Aim of the exercise >> Begin at the line containing "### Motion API" in the entries below and end at the line containing "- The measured"; transcribe that range exactly and nothing outside it.

++++ Exercise data

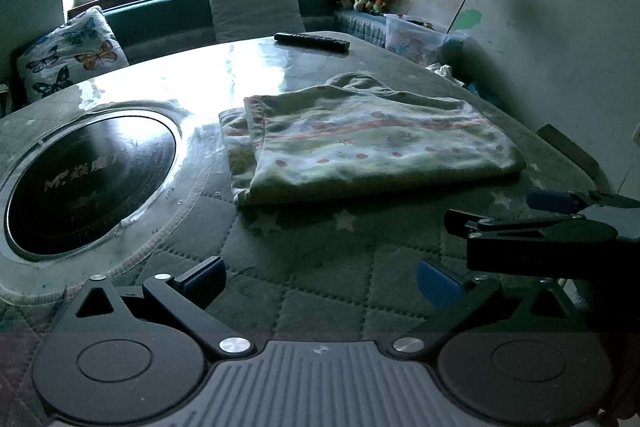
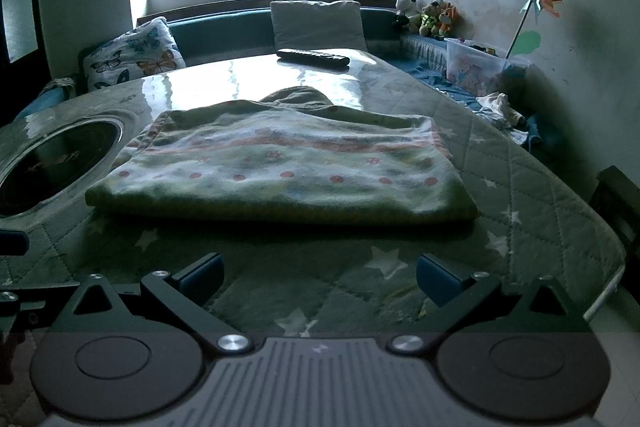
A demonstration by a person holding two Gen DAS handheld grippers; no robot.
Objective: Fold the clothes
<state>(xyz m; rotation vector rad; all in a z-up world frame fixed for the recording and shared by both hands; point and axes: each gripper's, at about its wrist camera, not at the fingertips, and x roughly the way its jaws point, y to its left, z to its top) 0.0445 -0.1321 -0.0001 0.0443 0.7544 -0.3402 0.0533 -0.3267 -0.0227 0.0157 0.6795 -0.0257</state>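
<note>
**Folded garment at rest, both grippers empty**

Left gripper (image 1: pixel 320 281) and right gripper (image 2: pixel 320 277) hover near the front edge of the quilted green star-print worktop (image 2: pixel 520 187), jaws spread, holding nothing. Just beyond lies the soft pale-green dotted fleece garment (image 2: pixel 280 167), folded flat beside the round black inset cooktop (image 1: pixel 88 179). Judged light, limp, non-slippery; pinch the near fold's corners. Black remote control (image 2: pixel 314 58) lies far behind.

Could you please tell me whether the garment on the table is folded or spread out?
Folded. The garment lies as a compact, layered rectangle with a thick doubled near edge, and neither gripper touches it.
</note>
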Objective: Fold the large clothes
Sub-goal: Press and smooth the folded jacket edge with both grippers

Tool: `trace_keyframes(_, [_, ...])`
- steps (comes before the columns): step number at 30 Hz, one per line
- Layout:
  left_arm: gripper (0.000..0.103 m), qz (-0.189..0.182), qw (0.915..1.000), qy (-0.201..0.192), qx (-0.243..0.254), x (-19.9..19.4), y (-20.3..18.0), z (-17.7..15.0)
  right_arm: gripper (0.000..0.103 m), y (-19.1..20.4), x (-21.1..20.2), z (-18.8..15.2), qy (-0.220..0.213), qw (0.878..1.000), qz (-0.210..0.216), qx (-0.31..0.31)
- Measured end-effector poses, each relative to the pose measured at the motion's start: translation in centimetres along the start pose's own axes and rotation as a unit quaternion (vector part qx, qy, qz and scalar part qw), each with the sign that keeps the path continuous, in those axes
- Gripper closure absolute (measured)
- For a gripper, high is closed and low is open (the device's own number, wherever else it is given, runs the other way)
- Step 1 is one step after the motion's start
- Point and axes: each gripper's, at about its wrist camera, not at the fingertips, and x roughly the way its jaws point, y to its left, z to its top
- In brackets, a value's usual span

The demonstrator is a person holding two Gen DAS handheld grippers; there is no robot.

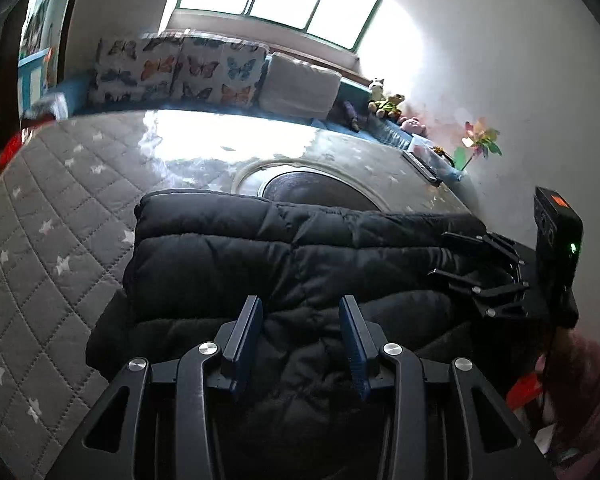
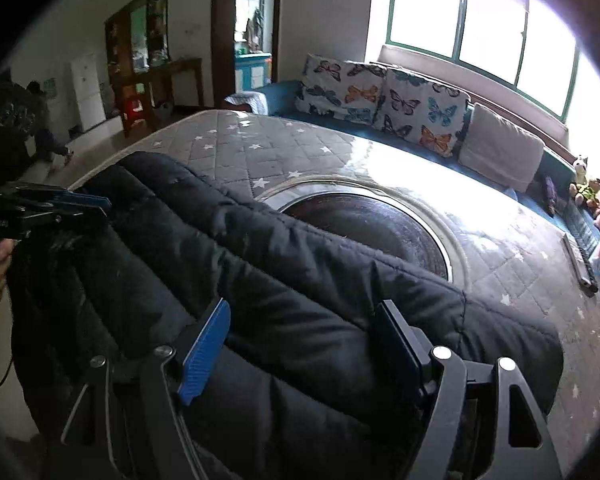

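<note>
A black quilted puffer jacket (image 1: 284,264) lies bunched on a grey quilted, star-printed cover (image 1: 52,216) spread over a round table, directly under and ahead of both tongs. The left gripper (image 1: 302,338) hovers over the jacket's near folds, its blue-padded jaws partly apart with nothing pinched between them. The right gripper (image 2: 300,350) has its jaws spread wide, straddling a thick padded roll of the jacket; whether the pads press on it I cannot tell. Beyond the jacket, ahead of the tongs, a dark round inset (image 2: 372,224) shows in the cover. No container holds anything here. The jacket's near part hangs over the table's edge by the left tongs; bare cover lies open to the left and beyond. Butterfly-print cushions (image 2: 384,96) line the far bench.
</note>
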Motion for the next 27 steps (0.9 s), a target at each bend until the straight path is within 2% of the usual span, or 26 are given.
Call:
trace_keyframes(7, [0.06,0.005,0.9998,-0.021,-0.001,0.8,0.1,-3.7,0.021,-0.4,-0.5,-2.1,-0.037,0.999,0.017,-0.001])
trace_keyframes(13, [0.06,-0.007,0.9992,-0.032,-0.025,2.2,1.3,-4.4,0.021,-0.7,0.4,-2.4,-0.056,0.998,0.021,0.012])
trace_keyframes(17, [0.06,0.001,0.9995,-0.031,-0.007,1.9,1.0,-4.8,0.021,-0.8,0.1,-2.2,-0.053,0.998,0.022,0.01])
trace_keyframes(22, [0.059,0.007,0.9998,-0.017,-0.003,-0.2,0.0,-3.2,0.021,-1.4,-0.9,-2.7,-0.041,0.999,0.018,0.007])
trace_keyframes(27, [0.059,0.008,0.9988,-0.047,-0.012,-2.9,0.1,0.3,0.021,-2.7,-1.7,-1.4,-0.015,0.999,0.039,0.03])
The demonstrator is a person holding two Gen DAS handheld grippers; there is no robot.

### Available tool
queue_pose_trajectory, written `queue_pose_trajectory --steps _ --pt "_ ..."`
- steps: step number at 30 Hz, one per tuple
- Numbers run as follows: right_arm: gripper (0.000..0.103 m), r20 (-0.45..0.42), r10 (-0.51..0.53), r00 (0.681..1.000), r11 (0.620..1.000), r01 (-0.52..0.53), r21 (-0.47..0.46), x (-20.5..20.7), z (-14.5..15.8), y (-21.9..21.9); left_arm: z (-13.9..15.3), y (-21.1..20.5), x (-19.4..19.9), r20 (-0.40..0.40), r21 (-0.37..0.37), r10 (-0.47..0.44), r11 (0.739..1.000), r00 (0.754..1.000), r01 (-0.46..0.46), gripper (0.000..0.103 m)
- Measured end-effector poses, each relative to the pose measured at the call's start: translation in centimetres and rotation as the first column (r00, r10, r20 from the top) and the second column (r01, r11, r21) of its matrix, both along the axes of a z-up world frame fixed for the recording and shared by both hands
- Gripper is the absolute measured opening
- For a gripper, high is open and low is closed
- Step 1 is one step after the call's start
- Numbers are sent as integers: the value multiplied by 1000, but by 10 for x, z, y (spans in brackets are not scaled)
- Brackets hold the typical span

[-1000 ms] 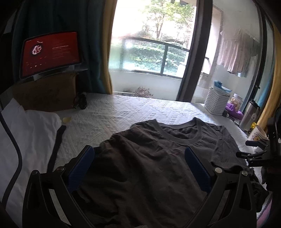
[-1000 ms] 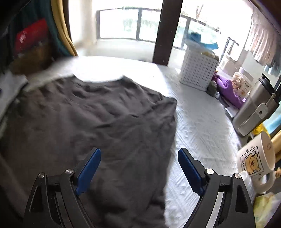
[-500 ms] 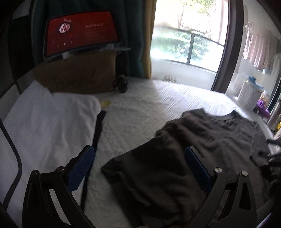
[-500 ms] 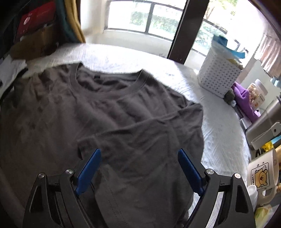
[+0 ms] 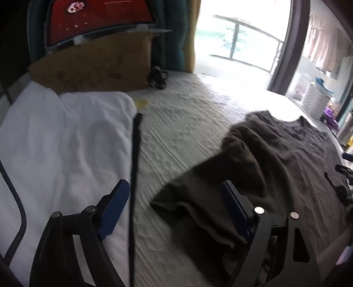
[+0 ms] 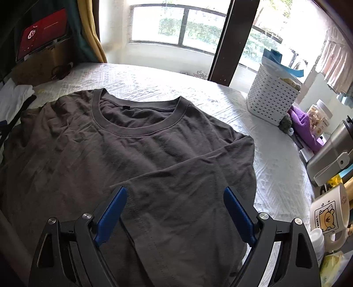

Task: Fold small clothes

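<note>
Right now a dark grey short-sleeved cotton T-shirt (image 6: 141,159) lies spread face-up on the white textured bedspread (image 6: 275,176), its ribbed round collar (image 6: 134,128) pointing away from both tools. The right hand-held gripper (image 6: 175,208) hovers over the shirt's lower right part with its blue-padded jaws standing wide; cloth lies beneath and between them, and the pads do not press on it. Just ahead of that hand-held gripper the shirt's right sleeve is folded inward across the chest, making a diagonal crease. Off to its right stand a white perforated plastic basket (image 6: 271,99), a purple cloth (image 6: 304,128), a steel flask (image 6: 331,152) and a cream mug with a bear picture (image 6: 328,214). The left hand-held gripper (image 5: 174,198) hangs over the shirt's left sleeve (image 5: 176,205), whose hem lies crumpled between the jaws; the jaws have just been closing a little yet are still well apart, and the pads are clear of the fabric. To the left of this hand-held gripper lies a folded white garment (image 5: 66,150) with a black strap (image 5: 135,167) along its edge; farther ahead are a brown cardboard box (image 5: 92,66) and a red-lit screen (image 5: 99,17) on top of it.
</note>
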State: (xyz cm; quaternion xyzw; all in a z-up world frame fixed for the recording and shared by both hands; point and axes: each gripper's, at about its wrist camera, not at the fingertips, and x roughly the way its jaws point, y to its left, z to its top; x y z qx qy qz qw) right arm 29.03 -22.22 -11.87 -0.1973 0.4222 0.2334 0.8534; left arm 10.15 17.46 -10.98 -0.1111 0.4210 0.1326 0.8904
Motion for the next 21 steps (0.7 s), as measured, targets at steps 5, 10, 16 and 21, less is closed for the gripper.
queue_pose_trajectory --steps 5,10,16,21 --pt "90 -8 -3 1000 1000 3 -3 1 -3 2 -6 -16 -9 -37 -27 -63 998 997 62 74" --pt "90 -7 6 1000 1000 -6 -2 1 -4 2 -3 -16 -29 -28 -85 -51 995 998 49 63" --pt "90 -16 15 1000 1000 -15 10 -1 -9 4 -9 -29 -35 -43 -173 -95 981 995 86 51" --pt "90 -13 21 1000 999 -21 28 -6 -8 1 -16 -39 -34 -67 -122 -88 989 994 79 11"
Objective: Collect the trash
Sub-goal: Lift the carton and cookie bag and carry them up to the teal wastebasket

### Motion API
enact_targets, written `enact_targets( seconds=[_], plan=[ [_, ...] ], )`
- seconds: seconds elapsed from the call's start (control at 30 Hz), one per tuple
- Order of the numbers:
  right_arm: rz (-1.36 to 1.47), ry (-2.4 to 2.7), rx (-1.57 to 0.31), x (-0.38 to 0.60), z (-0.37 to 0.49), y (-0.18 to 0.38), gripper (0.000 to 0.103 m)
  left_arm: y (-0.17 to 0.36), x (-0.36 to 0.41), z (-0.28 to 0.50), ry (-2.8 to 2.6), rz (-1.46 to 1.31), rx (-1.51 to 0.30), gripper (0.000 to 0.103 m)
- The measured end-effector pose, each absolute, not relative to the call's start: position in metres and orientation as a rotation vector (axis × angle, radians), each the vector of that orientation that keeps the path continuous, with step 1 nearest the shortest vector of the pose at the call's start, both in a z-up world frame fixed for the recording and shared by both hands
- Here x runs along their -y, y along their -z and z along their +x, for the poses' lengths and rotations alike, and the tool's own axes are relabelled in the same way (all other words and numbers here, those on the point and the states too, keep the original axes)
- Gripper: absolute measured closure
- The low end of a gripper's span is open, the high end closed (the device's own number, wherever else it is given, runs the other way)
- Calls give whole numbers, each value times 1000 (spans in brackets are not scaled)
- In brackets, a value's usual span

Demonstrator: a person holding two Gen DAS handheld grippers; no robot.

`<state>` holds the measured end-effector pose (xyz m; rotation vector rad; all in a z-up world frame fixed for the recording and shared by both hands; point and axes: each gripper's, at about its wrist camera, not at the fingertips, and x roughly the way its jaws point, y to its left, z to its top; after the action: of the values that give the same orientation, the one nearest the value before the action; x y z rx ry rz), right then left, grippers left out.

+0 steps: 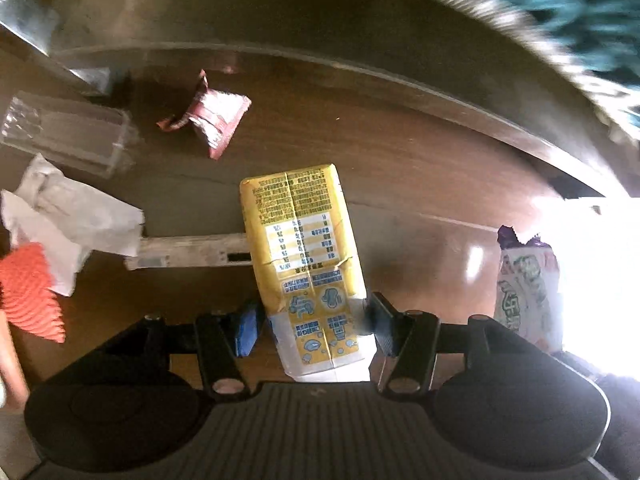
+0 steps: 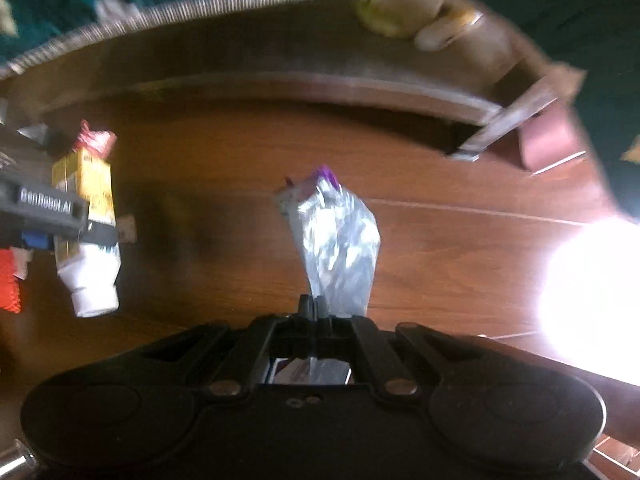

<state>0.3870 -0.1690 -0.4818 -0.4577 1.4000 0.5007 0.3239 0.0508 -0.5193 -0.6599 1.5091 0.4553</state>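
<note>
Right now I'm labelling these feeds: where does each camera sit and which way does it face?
Left wrist: on the left hand-held gripper, facing down at the table; its fingers grip a yellow carton.
Right wrist: on the right hand-held gripper, facing down; shut on a silver wrapper.
Shared: carton, wrapper, red wrapper.

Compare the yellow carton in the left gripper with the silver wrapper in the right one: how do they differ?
The yellow carton is a boxy printed pack; the silver wrapper is thin crinkled foil with a purple tip. The left gripper clamps the carton half open; the right gripper is pinched fully shut on the wrapper. Both are held over the wooden table.
</note>
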Motion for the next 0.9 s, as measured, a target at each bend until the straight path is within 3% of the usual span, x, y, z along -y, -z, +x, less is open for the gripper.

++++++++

Final answer >>
### Motion API
enact_targets, written `enact_targets( seconds=[_], plan=[ [_, ...] ], )`
- seconds: seconds elapsed from the call's start (control at 30 Hz), one per tuple
- Order of the numbers:
  right_arm: rz (-1.36 to 1.47), ry (-2.4 to 2.7), rx (-1.57 to 0.31), x (-0.38 to 0.60), z (-0.37 to 0.49), y (-0.18 to 0.38), gripper (0.000 to 0.103 m)
  left_arm: y (-0.17 to 0.36), x (-0.36 to 0.41), z (-0.28 to 0.50), ry (-2.8 to 2.6), rz (-1.46 to 1.31), rx (-1.51 to 0.30), gripper (0.000 to 0.103 m)
- The measured end-effector pose, each absolute, not relative to the call's start: position in metres and orientation as a rotation vector (axis × angle, radians), each the vector of that orientation that keeps the path continuous, with step 1 nearest the shortest vector of the pose at the call's start, both in a z-up world frame fixed for the recording and shared by both hands

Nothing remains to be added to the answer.